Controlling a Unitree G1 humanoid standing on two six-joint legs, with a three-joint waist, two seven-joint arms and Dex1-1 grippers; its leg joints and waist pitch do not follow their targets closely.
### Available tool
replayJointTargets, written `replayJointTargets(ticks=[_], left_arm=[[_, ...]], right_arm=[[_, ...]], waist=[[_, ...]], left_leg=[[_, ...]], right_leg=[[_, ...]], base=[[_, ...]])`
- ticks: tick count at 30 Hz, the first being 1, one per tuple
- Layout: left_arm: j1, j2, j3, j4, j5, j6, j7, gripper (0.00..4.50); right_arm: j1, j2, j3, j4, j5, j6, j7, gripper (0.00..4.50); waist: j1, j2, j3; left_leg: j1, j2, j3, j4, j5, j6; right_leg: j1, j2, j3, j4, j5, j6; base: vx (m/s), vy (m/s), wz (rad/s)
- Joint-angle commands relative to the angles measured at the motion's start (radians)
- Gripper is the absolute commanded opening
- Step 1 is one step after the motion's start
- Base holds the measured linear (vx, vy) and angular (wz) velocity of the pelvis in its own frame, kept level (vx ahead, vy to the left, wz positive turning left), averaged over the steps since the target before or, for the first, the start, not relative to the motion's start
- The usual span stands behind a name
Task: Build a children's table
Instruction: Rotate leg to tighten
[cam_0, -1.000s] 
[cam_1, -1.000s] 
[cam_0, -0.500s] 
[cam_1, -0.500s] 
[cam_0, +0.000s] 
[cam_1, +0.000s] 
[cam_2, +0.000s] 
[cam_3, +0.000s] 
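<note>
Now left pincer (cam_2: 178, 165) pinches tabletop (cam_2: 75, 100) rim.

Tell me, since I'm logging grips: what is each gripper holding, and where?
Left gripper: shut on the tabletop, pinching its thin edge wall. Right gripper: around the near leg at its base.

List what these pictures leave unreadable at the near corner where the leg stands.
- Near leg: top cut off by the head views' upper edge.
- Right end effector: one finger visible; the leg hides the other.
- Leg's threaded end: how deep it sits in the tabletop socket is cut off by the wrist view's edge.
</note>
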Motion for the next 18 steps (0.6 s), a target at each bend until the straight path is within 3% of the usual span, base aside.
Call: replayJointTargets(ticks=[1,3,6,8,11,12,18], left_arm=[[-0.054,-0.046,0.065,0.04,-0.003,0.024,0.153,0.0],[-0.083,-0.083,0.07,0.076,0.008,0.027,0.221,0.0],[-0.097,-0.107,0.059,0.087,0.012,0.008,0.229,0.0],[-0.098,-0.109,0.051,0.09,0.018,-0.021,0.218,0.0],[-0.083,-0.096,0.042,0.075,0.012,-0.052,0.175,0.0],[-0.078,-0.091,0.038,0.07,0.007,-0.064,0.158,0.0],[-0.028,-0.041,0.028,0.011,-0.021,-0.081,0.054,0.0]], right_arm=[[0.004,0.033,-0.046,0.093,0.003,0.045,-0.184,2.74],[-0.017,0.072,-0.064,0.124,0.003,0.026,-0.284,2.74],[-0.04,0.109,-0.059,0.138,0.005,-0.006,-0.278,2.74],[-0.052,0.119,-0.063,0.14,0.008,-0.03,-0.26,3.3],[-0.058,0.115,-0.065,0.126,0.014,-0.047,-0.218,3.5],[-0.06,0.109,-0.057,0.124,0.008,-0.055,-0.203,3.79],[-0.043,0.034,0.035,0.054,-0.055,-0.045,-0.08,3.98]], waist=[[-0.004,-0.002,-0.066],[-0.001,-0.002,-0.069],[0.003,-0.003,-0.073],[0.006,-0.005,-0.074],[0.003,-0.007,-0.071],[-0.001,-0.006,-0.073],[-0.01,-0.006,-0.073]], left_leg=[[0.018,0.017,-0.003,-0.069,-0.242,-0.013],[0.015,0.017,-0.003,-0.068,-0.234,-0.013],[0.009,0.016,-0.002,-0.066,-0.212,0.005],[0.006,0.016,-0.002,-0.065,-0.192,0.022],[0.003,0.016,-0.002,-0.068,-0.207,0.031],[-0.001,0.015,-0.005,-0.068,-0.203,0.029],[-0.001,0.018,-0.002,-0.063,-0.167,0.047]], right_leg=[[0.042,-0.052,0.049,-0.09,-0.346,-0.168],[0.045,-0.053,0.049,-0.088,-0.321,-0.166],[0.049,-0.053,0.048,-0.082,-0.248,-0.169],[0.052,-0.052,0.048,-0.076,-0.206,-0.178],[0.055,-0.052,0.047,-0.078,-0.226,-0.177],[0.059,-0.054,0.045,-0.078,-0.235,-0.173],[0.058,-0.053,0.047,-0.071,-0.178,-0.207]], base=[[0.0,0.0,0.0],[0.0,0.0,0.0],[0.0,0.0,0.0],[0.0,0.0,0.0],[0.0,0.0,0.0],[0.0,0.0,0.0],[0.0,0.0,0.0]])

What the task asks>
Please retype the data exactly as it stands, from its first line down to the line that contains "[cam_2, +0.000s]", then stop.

Task output>
Controlling a Unitree G1 humanoid standing on two six-joint legs, with a three-joint waist, two seven-joint arms and Dex1-1 grippers; its leg joints and waist pitch do not follow their targets closely.
### Available tool
replayJointTargets, written `replayJointTargets(ticks=[_], left_arm=[[_, ...]], right_arm=[[_, ...]], waist=[[_, ...]], left_leg=[[_, ...]], right_leg=[[_, ...]], base=[[_, ...]])`
- ticks: tick count at 30 Hz, the first being 1, one per tuple
- Layout: left_arm: j1, j2, j3, j4, j5, j6, j7, gripper (0.00..4.50); right_arm: j1, j2, j3, j4, j5, j6, j7, gripper (0.00..4.50); waist: j1, j2, j3; left_leg: j1, j2, j3, j4, j5, j6; right_leg: j1, j2, j3, j4, j5, j6; base: vx (m/s), vy (m/s), wz (rad/s)
- Joint-angle commands relative to the angles measured at the motion's start (radians)
- Gripper is the absolute commanded opening
- Step 1 is one step after the motion's start
- Base holds the measured linear (vx, vy) and angular (wz) velocity of the pelvis in its own frame, kept level (vx ahead, vy to the left, wz positive turning left), averaged over the steps since the target before or, for the first, the start, not relative to the motion's start
- The usual span stands behind a name
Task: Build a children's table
Instruction: Rotate leg to tighten
[cam_0, -1.000s] 
[cam_1, -1.000s] 
[cam_0, -0.500s] 
[cam_1, -0.500s] 
[cam_0, +0.000s] 
[cam_1, +0.000s] 
[cam_2, +0.000s] 

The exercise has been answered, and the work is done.